PHA films with a thickness of several hundred micrometers are composed of lamellar crystalline and amorphous regions. Melt-crystallized and/or drawn PHA films show higher mechanical properties, higher crystallinity, and larger lamellar crystals in comparison with solvent-cast PHA film. Here, we review relations between the degradation rate of various PHA films and the crystalline and chemical structures of PHA.
The effects of the chemical structure of second monomer units and copolymer compositions on the rate of enzymatic erosion were investigated through the enzymatic degradation of solution-cast films of PHA with various hydroxyalkanoate units in the presence of PHA depolymerase.
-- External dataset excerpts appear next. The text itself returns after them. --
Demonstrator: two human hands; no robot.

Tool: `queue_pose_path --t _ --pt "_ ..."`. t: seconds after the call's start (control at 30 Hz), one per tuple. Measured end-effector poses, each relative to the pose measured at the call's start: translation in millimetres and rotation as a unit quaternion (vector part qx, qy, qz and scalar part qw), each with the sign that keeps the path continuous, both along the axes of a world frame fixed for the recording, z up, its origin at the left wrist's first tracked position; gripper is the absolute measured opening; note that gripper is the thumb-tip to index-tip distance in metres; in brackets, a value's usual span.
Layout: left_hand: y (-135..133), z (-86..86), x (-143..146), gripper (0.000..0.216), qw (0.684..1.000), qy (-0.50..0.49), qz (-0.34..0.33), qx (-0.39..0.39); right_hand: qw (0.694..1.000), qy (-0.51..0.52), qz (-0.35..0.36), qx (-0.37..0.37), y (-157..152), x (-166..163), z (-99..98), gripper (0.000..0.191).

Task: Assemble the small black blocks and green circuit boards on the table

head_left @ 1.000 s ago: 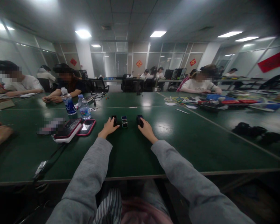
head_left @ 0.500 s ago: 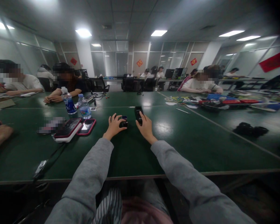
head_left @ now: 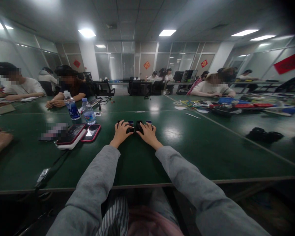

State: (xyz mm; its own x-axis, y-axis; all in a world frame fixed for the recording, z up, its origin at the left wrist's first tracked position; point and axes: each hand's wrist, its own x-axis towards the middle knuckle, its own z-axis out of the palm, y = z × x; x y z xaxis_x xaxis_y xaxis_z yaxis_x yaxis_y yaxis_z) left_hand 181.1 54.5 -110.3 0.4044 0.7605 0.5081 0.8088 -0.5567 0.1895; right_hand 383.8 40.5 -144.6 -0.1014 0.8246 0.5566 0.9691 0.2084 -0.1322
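Note:
Side by side on the green table [head_left: 137,157], my two hands each grip a small black device, too small to identify. The fingers of my left hand [head_left: 121,132] curl over the left black device [head_left: 130,130], whose bluish patch shows past the fingertips. My right hand [head_left: 149,133] is closed over the right black device [head_left: 139,126], covering much of it; a bluish patch shows beyond the fingers. Only a narrow gap separates the devices, and both seem to rest on the tabletop.
To the left lie a pink-edged phone [head_left: 91,133], another phone on a white box [head_left: 73,135], and two bottles, one clear [head_left: 88,113], one blue-labelled [head_left: 72,106]. A black object [head_left: 264,135] lies right. Tangled cables and tools [head_left: 226,105] sit farther back. Several people sit around.
My right hand has lowered its black device from a tilted, raised pose and moved left, bringing it beside the other one. My left hand has barely moved.

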Motion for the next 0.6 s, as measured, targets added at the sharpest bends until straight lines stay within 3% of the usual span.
queue_pose_path --t 0.37,0.6 --pt "8.4 -9.6 -0.4 0.032 1.0 -0.01 0.021 0.006 0.999 0.018 -0.001 0.038 -9.0 2.3 8.7 0.041" --pt "10.3 -10.2 0.4 0.033 1.0 -0.009 0.02 -0.011 1.0 -0.013 0.02 0.009 -3.4 4.3 3.4 0.045"
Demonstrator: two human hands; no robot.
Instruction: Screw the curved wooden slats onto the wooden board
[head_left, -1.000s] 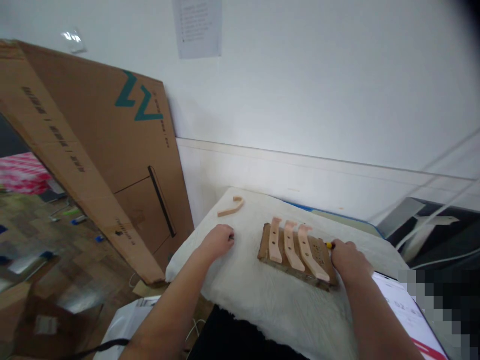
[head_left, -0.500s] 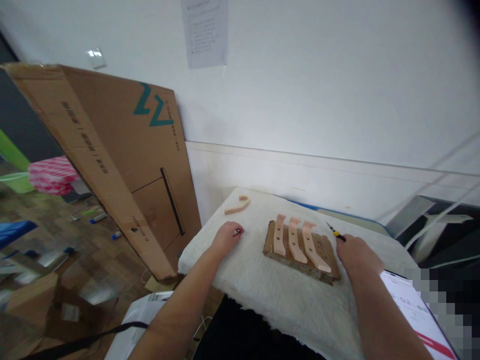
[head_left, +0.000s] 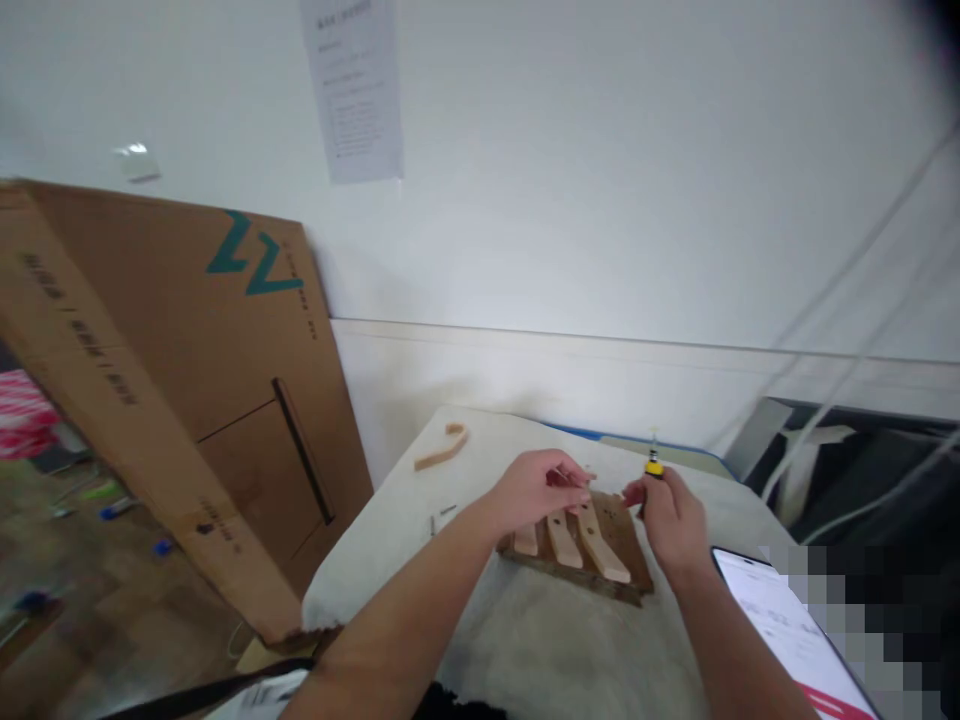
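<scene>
**Two hands meet above a slatted wooden board**

The fingers [head_left: 576, 478] of the left hand [head_left: 534, 490] are drawn together, thumb against fingertips, just over the far ends of three pale wooden strips [head_left: 571, 535]. Whether something small sits between them cannot be told. The right hand [head_left: 673, 515], close beside it to the right, curls its fingers around a screwdriver [head_left: 654, 466] with a yellow band, whose tip stands up above the knuckles.

The strips lie side by side on a brown wooden board [head_left: 626, 535], directly under and in front of both hands, a little right of the frame's centre. The board rests on a white cloth [head_left: 517, 640] covering the bench.

Left of the left hand, two small metal bits [head_left: 439, 518] lie on the cloth. Farther back sits a curved wooden piece [head_left: 442, 447]. A phone [head_left: 772, 610] lies at lower right, and a large cardboard box [head_left: 150, 330] leans against the wall at left.
</scene>
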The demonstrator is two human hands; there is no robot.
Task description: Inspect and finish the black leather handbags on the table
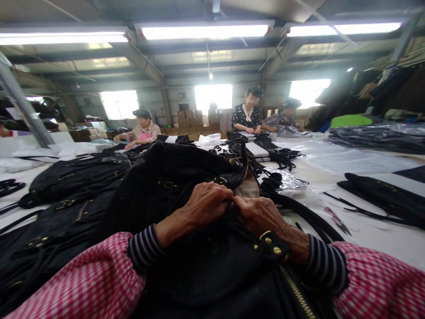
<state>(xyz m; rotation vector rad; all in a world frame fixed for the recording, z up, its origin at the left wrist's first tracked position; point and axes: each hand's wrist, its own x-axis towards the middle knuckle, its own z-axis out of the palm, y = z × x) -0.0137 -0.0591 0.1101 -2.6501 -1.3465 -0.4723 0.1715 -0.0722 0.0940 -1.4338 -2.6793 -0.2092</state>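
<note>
Lying across the near side of the white table, a large black bag gapes at its mouth and shows a pale lining; what sits deeper inside is hidden; a brass zipper runs down its near right part; to the left lie more black bags, with brass buckles and straps; at the far right, a stack of dark goods lies under clear plastic; brown cartons stand piled at the back, their contents out of sight.

Both forearms reach in from the lower corners, so the 2 hands nearly touch at the bag's mouth; the left hand lies back up, fingers curled tight and pinching at the edge; the right hand presses thumb and fingers together there too, though the exact bit gripped is hidden; a black tab with brass studs overlaps the right wrist; pink-handled snips lie farther right on the table; any print on the cartons is too small to read.
</note>
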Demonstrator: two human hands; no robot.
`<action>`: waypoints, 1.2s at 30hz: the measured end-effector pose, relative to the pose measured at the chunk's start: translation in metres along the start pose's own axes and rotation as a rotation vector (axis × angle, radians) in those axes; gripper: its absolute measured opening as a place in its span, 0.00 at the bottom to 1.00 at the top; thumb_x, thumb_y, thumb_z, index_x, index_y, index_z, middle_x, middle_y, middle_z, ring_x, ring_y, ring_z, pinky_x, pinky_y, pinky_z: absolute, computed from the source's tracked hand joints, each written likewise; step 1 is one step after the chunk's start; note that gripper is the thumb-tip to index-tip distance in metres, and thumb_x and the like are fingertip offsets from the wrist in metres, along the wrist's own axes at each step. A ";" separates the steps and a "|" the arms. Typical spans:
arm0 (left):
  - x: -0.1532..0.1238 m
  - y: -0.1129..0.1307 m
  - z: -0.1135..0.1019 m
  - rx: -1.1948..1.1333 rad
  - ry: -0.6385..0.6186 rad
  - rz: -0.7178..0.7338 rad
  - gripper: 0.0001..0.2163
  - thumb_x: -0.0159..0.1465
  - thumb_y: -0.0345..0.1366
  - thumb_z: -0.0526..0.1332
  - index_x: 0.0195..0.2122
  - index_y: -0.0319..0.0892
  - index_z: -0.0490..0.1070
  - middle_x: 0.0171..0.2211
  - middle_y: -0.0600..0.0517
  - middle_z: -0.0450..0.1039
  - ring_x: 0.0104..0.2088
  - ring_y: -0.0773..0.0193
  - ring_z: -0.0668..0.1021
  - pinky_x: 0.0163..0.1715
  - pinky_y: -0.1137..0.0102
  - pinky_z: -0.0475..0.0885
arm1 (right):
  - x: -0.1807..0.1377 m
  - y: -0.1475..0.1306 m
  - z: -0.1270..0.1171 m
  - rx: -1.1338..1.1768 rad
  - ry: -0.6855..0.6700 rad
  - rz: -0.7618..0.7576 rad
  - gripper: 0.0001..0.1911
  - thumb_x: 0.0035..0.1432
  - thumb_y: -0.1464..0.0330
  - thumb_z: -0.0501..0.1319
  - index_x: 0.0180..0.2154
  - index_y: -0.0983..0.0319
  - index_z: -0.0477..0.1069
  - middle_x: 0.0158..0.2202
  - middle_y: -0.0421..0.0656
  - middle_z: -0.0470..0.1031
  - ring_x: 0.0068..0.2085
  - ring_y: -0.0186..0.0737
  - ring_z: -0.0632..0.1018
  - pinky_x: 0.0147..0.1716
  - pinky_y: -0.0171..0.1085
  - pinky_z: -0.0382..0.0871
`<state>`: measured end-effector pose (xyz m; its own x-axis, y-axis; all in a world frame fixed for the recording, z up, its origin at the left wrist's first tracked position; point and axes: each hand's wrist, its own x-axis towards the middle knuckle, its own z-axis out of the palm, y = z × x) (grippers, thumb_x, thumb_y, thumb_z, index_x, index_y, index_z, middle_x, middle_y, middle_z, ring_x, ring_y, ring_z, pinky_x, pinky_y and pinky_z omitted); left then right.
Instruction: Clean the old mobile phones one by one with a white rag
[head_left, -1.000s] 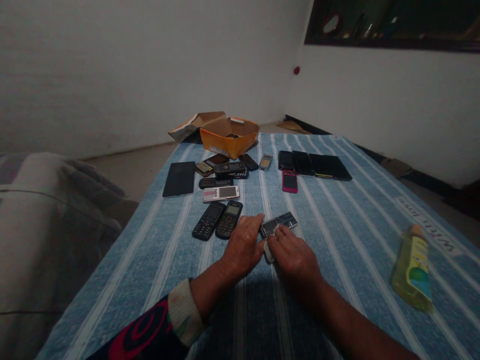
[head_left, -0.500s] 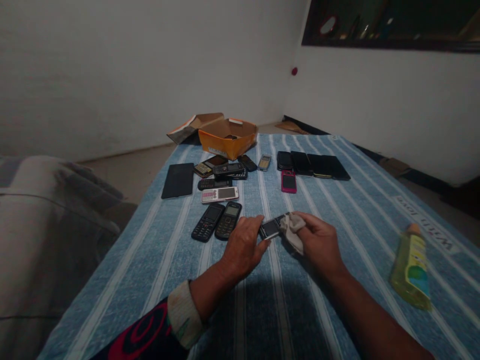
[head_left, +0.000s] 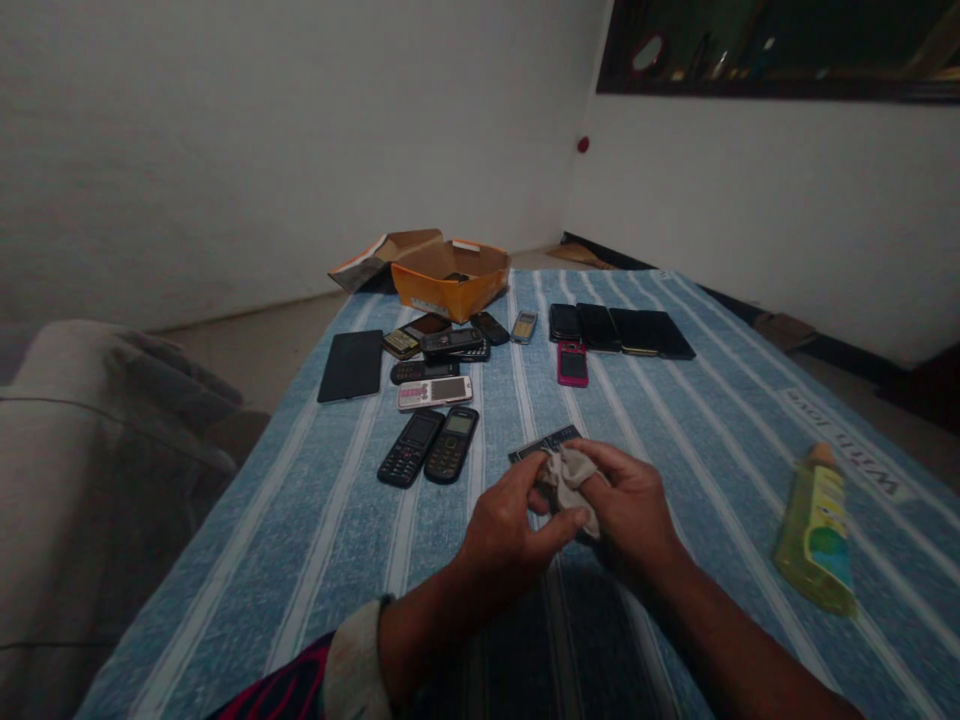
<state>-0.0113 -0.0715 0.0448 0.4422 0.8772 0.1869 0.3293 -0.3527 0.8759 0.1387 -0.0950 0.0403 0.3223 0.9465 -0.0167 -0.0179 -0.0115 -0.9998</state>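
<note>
The phone (head_left: pixel 541 441), dark with a pale edge, lies face up and slantwise on the striped cover (head_left: pixel 679 455), its right end farther off. The cloth (head_left: pixel 573 472), greyish white, bunched and creased, overlaps its near side in view; whether the 2 touch is unclear.

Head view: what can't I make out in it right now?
All in the head view:
Phone by the hands: its nearer part, hidden behind the cloth and left hand.
Right hand: some fingertips, hidden by the cloth.
Orange box: most of its inside, hidden by its front wall.
Bottle: the print on its label, too small and blurred.
Right forearm: cut off by the bottom edge.
</note>
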 end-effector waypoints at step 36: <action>0.002 0.004 0.019 -0.503 -0.255 -0.226 0.15 0.45 0.29 0.67 0.36 0.38 0.77 0.32 0.52 0.75 0.30 0.65 0.75 0.30 0.71 0.71 | -0.028 0.003 -0.030 0.427 -0.190 0.305 0.21 0.38 0.73 0.67 0.40 0.65 0.71 0.26 0.40 0.78 0.25 0.36 0.77 0.25 0.32 0.66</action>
<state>0.0069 -0.0768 0.0399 0.6139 0.7847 -0.0864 0.0317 0.0849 0.9959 0.1577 -0.1311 0.0371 0.0671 0.9626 -0.2627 -0.4786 -0.1999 -0.8549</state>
The enzymatic degradations of the solution-cast films of P(3HB) homopolymer [62] and five types of copolyesters; poly[(R)-3-hydroxybutyrate-co-(R)-3-hydroxyvalerate] (P(3HB-co-3HV)) [63], poly[(R)-3-hydroxy-butyrate-co-3-hydroxypropionate] (P(3HB-co-3HP)) [64], poly[(R)-3-hydroxybutyrate-co-(R)-3-hydroxyhexanoate] (P(3HB-co-3HH)) [63], and poly[(R)-3-hydroxybutyrate-co-4-hydroxybutyrate] (P(3HB-co-4HB)) [65], poly[(R)-3-hydroxybutyrate-co-6-hydroxyhexanoate] (P(3HB-co-6HH)) [66], were performed in aqueous solutions of purified PHA depolymerase secreted from R. pickettii T1 at 37 °C [67]. The enzymatic degradation occurred on the surface of PHA films, resulting weight loss of the films which increased proportionally with time. Figure 9 shows the rates of enzymatic erosion of PHA films by PHA depolymerase from R. pickettii T1. The rate of enzymatic erosion on the solution-cast PHA films increased markedly with an increase in the fraction of second monomer units up to 10–20 mol% to reach a maximum value followed by a decrease in the erosion rate. The highest rates of enzymatic erosion were 5 to 10 times larger in comparison to P(3HB) homopolymer films.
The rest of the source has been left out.